The Working Party also stressed the rights of access, rectification and erasure, and suggested that before complying with civil discovery orders, and during the trial itself, data subjects must have access to their data and an opportunity to “access and rectify incorrect, incomplete or outdated personal data prior to the transfer.”
Finally, the Working Document highlights the need to provide continuing security for personal data.

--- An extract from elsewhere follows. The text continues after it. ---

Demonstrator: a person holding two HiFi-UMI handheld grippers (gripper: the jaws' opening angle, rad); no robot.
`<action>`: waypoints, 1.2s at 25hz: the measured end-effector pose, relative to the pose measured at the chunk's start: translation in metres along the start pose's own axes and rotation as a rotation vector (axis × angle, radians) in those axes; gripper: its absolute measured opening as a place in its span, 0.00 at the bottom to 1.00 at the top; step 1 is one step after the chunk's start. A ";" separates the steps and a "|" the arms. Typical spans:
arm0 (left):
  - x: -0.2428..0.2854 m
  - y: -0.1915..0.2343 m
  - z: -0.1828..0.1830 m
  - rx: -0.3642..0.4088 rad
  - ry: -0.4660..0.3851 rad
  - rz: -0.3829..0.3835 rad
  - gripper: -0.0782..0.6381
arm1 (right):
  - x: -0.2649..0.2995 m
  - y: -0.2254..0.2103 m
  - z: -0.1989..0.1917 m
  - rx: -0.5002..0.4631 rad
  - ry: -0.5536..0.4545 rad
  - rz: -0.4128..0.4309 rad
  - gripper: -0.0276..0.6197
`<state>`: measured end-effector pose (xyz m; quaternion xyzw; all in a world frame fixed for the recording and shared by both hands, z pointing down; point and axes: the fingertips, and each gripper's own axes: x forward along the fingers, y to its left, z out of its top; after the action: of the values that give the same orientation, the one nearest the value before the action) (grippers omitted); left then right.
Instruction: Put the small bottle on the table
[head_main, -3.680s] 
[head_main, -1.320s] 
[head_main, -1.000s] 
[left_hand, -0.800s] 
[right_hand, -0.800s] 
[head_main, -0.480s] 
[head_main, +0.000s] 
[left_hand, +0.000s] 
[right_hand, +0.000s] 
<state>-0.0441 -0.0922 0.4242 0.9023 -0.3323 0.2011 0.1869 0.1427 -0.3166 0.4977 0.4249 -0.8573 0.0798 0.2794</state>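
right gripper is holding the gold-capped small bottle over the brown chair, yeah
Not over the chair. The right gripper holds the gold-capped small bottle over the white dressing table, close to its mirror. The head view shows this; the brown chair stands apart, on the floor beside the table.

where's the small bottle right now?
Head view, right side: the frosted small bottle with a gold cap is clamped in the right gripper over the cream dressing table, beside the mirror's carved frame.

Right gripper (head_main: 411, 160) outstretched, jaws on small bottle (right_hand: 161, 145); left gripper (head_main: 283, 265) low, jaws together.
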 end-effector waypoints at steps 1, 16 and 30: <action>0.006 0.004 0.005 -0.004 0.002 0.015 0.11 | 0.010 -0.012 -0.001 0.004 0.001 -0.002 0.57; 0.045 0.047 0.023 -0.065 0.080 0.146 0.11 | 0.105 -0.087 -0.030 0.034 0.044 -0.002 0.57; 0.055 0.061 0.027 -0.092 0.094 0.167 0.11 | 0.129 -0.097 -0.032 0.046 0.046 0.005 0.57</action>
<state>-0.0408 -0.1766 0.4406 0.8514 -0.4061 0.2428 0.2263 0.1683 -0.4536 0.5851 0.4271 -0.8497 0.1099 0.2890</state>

On the specific issue of transferring data to a third country (e.g., the United States) for production, the Working Party would require compliance with Safe Harbor, a data transfer agreement based on standard contract clauses approved by the European Commission, or a set of binding corporate rules that have been approved by the relevant Member States’ data protection authorities. The Working Document notes that compliance with a request under the Hague Convention would always “provide a formal basis for a transfer of personal data,” but goes on to observe that not all member states have signed the convention, many who have signed have entered reservation against the discovery provisions, and U.S. courts have been reluctant to follow Hague Convention procedures.

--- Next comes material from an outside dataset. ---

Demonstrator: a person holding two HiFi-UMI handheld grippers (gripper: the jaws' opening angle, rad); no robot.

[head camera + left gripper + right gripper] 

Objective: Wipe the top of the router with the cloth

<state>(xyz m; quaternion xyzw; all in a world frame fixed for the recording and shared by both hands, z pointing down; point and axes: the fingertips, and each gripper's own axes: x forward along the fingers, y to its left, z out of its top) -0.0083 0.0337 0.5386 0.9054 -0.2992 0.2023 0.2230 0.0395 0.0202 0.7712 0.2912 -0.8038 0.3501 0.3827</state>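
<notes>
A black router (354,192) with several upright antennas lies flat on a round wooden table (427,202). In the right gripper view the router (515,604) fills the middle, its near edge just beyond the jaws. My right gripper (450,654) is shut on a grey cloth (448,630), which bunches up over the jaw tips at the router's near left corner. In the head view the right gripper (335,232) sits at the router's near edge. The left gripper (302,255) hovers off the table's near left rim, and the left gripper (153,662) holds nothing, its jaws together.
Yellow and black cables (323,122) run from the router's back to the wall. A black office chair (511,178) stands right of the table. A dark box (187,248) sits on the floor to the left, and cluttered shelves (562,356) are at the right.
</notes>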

The Working Document is noteworthy for its thoroughness and moderate tone. While the Working Document is signed by Article 29 Working Party president Alex Türk of the French Data Protection Authority (the CNIL), the process that led to the Working Document included a subcommittee of the Working Party led by Dr. Alexander Dix, who has carefully studied the issues and who was a featured participant in the High-Level Workshop on U.S. Civil Discovery and European Data Protection co-sponsored by the Centre for Information Policy Leadership at Hunton & Williams, LLP, in October 2008. Many of the recommendations also appear to reflect the careful, moderate arrangements that Dix has negotiated or approved as Data Protection and Freedom of Information Commissioner of Berlin—calling for broad notice, a limited scope of data retention, close scrutiny within Europe, the negotiation with U.S. courts for appropriate limitations and protective orders, and continuing obligations that follow the data.
That said, the Working Document is likely to face three limitations. First, there are a number of issues it explicitly defers consideration of, for example, document retention and production in criminal and regulatory investigations and practical litigation management systems that store broad swaths of data to facilitate the retention and analysis of data in response to discovery requests.

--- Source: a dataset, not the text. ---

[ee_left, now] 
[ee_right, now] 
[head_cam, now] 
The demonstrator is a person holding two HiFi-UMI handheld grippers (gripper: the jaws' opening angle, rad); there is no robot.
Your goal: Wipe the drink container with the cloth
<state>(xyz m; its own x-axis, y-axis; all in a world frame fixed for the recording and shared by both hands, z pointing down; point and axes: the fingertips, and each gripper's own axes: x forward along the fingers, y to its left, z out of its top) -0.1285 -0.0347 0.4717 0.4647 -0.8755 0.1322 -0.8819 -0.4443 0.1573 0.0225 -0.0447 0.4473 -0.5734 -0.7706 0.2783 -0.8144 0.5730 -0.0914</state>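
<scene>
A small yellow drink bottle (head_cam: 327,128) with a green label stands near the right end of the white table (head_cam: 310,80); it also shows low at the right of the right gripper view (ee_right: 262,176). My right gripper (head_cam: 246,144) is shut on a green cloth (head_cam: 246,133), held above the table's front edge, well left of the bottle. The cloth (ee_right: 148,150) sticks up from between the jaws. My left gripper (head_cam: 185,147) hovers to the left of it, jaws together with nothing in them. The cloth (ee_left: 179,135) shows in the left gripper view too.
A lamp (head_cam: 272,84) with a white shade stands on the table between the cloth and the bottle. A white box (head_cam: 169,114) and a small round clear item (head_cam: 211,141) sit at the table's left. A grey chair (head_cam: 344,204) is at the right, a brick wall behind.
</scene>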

Second, while Dr. Dix and his colleagues have developed significant understanding of the complex issues surrounding civil discovery and have provided guidelines noteworthy for their “balance” and “proportionality”—two words that appear frequently in the document—it is not clear that U.S. courts, unfamiliar with basic data protection concepts, will be similarly diplomatic in their outlook. Instead, U.S. judges may well perceive some of the recommended steps to accommodate privacy interests as time-consuming and burdensome at best, or as a threat to their judicial authority at worst. So translating the Working Party’s broad guidelines into practical reality may be the greatest challenge ahead.
Third, the Working Document explicitly notes that its guidelines are an “initial consideration” of how to manage the issues surrounding pre-trial discovery, but that resolving those issues is “beyond the scope of an Opinion by the Working Party” and can “only be resolved on a governmental basis, perhaps with the introduction of further global agreements along the lines of the Hague Convention.” The Working Document might best be understood as a first step—an important first step to be sure—towards a more distant goal.
The Working Document concludes with an “an invitation to public consultation with interested parties, courts in other jurisdictions and others to enter a dialogue with the Working Party.”